43. Conger catcher : EELER
Conger eels can grow to be very, very large, perhaps up to 10 feet in length.

44. Captain Hook’s alma mater : ETON
Captain Hook is the bad guy in “Peter Pan”, the famous play by J. M. Barrie. Hook is Peter Pan’s sworn enemy, as Pan cut off Hook’s hand causing it to be replaced by a “hook”. It is implied in the play that Hook attended Eton College, just outside London. Hook’s last words are “Floreat Etona”, which is Eton College’s motto.

47. Crumbs : ORTS
Orts are small scraps of food left after a meal. “Ort” comes from Middle English, and originally described scraps left by animals.
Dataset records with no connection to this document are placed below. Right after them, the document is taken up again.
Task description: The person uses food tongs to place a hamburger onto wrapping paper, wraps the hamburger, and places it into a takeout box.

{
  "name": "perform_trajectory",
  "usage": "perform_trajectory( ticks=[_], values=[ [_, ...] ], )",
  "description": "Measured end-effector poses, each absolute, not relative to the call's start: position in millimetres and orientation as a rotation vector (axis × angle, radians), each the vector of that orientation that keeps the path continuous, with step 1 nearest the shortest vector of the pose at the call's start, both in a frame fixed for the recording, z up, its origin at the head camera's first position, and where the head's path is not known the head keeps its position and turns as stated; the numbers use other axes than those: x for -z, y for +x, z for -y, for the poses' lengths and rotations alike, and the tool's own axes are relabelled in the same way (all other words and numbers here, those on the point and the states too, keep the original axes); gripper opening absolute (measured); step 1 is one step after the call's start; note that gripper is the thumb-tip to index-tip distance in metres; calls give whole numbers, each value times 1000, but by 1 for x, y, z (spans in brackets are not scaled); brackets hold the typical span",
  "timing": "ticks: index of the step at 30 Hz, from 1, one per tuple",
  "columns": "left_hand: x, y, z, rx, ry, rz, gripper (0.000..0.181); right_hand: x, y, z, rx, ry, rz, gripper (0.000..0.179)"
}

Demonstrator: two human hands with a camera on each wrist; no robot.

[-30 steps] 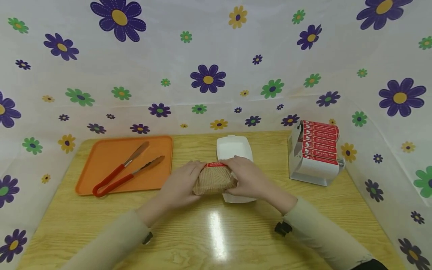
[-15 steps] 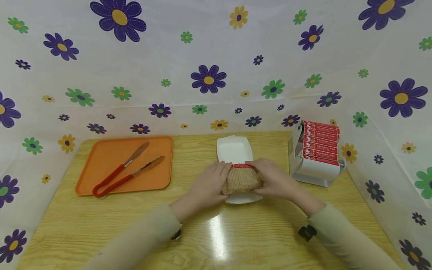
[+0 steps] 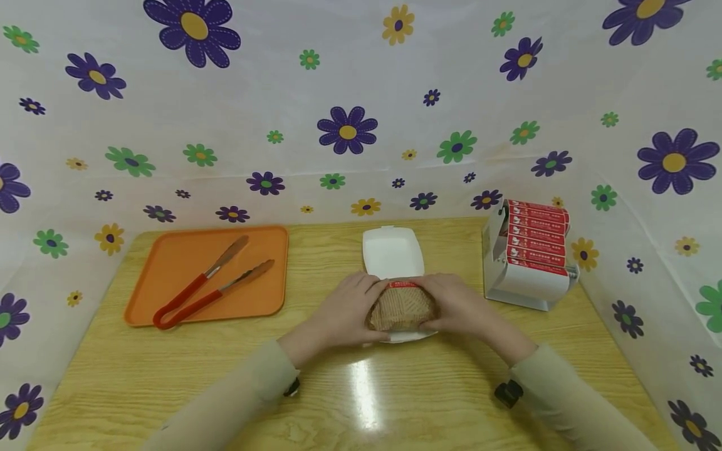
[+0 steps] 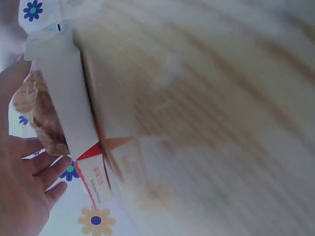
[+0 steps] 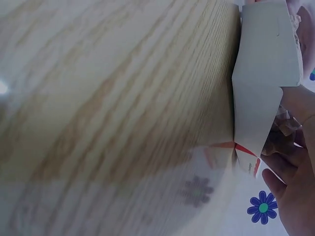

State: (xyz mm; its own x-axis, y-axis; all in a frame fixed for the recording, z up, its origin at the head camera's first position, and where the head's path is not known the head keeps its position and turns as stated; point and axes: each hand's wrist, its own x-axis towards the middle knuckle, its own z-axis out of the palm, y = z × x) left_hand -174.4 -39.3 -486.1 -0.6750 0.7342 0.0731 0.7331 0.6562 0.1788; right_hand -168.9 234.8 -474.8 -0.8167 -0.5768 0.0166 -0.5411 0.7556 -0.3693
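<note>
A brown paper-wrapped burger [image 3: 402, 308] with a red strip along its far edge sits low in a white takeaway box, between my hands. The box's lid [image 3: 393, 252] stands folded open at the back, and its front edge shows below the wrapper. My left hand [image 3: 351, 309] grips the burger's left side, fingers over the far edge and thumb near the front. On the opposite side my right hand [image 3: 459, 308] holds it the same way. Both wrist views show the box wall [image 4: 66, 93] standing on the table, with crumpled wrapper [image 4: 42, 113] above its rim.
At the left, red-handled tongs [image 3: 211, 294] lie on an orange tray [image 3: 163, 257]. A white rack [image 3: 524, 285] holding several red-printed packets stands at the back right. Flower-printed white cloth [image 3: 282, 94] surrounds the wooden table [image 3: 429, 401] at the back and sides.
Both hands have carried the wrapped burger to the right, from beside the box to over it, then lowered it into the base. The tongs, tray and rack have stayed put.
</note>
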Motion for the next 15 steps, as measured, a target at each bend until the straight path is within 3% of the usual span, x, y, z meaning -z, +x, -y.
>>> perform_trajectory(
  ticks=[6, 15],
  values=[
    [479, -173, 51, -386, 1309, -2779, 88, 468, -161, -240, 626, -924, -2828, 102],
    [474, -172, 47, -467, 1231, -2773, 70, 459, -158, -254, 661, -942, -2831, 73]
  ],
)
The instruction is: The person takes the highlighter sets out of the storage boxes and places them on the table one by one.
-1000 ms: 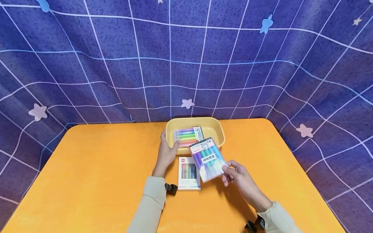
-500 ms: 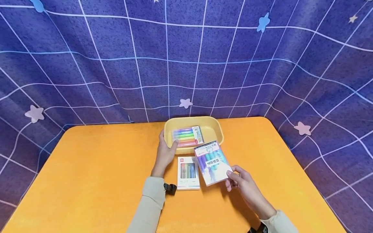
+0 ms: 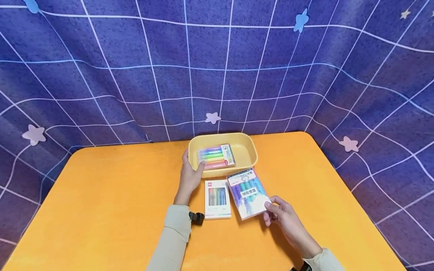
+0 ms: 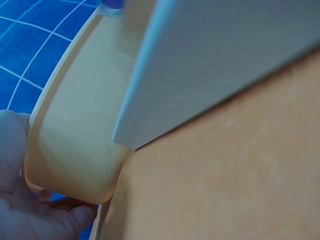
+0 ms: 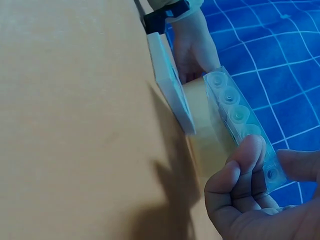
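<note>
My right hand (image 3: 283,214) pinches the lower right corner of a clear pack of purple, teal and blue markers (image 3: 249,194), thumb on top and fingers beneath. In the right wrist view the round ends of the markers (image 5: 239,114) face the camera, and the pack is held above the table. My left hand (image 3: 190,175) grips the left end of a yellow plastic basket (image 3: 249,165), thumb over the rim. Inside the basket, toward the left, lies a pack of rainbow-coloured pens (image 3: 215,156). A white box of markers with a window (image 3: 217,210) lies on the table in front of the basket.
The orange table (image 3: 118,210) spreads out on both sides of the basket. A blue-purple grid curtain with stars (image 3: 162,75) hangs right behind the table's back edge and around its sides.
The right hand has drawn the marker pack right and slightly toward me, off the basket's front rim area, uncovering more of the white box. The left hand keeps its grip on the basket.
</note>
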Demonstrator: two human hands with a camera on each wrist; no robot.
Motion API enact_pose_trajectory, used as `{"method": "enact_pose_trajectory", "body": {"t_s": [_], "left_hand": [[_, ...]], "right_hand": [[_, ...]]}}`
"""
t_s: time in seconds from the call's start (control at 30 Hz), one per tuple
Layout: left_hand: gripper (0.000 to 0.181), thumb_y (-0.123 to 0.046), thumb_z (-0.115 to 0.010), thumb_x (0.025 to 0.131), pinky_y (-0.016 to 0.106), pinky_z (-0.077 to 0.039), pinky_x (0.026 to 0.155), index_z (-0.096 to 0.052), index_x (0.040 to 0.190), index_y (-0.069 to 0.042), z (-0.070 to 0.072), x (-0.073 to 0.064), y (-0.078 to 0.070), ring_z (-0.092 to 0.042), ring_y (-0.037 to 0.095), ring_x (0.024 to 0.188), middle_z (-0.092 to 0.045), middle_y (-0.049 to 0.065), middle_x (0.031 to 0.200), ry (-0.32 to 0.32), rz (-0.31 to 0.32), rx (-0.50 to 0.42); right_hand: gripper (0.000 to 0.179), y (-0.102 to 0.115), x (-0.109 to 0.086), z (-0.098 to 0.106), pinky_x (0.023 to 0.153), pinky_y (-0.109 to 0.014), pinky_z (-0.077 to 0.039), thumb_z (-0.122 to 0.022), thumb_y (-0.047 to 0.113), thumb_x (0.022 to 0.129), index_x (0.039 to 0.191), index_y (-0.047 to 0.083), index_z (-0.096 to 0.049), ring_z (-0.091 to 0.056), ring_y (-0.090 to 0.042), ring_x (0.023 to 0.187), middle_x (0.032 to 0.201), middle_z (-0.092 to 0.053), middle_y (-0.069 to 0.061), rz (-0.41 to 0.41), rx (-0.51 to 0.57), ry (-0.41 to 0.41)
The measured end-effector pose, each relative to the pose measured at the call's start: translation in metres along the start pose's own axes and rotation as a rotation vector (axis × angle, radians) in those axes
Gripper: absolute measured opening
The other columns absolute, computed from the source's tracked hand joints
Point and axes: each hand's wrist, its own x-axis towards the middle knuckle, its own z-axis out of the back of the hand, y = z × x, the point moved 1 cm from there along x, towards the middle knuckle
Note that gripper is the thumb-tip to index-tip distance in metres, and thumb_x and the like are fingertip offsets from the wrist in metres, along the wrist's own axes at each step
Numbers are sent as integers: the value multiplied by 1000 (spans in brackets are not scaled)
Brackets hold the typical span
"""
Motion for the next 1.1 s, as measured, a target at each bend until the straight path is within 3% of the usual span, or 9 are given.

48. “You don’t have to be a gardener to dig this book about Kerouac’s tools” : THE SPADES OF JACK (from “the jack of spades”)
Jack Kerouac and Allen Ginsberg were part of the Beat Generation, American writers who embraced the beat culture of the fifties. The term “Beat Generation” was coined by Kerouac back in 1948, describing the youth of the day who had been “beaten down” and who were refusing to conform to the social norms of the time. The beatniks of the fifties, were to morph into the hippies of the sixties.

58. “Finally, we learn how one Jonas brother defined an entire generation” : THE TIME OF NICK (from “the nick of time”)
Nick Jonas is one of the pop rock band known as the Jonas Brothers, along with his siblings Joe and Kevin Jonas.

63. Jaguar rival : BMW
BMW stands for Bayerische Motoren Werke, which translates into “Bavarian Motor Works”. BMW was making aircraft engines during WWI, but had to cease that activity according to the terms of the Treaty of Versailles. The company started making motorcycles, and then moved into automobile production starting in 1928. BMW moved back into aircraft engine manufacturing during the build-up of the Luftwaffe prior to WWII.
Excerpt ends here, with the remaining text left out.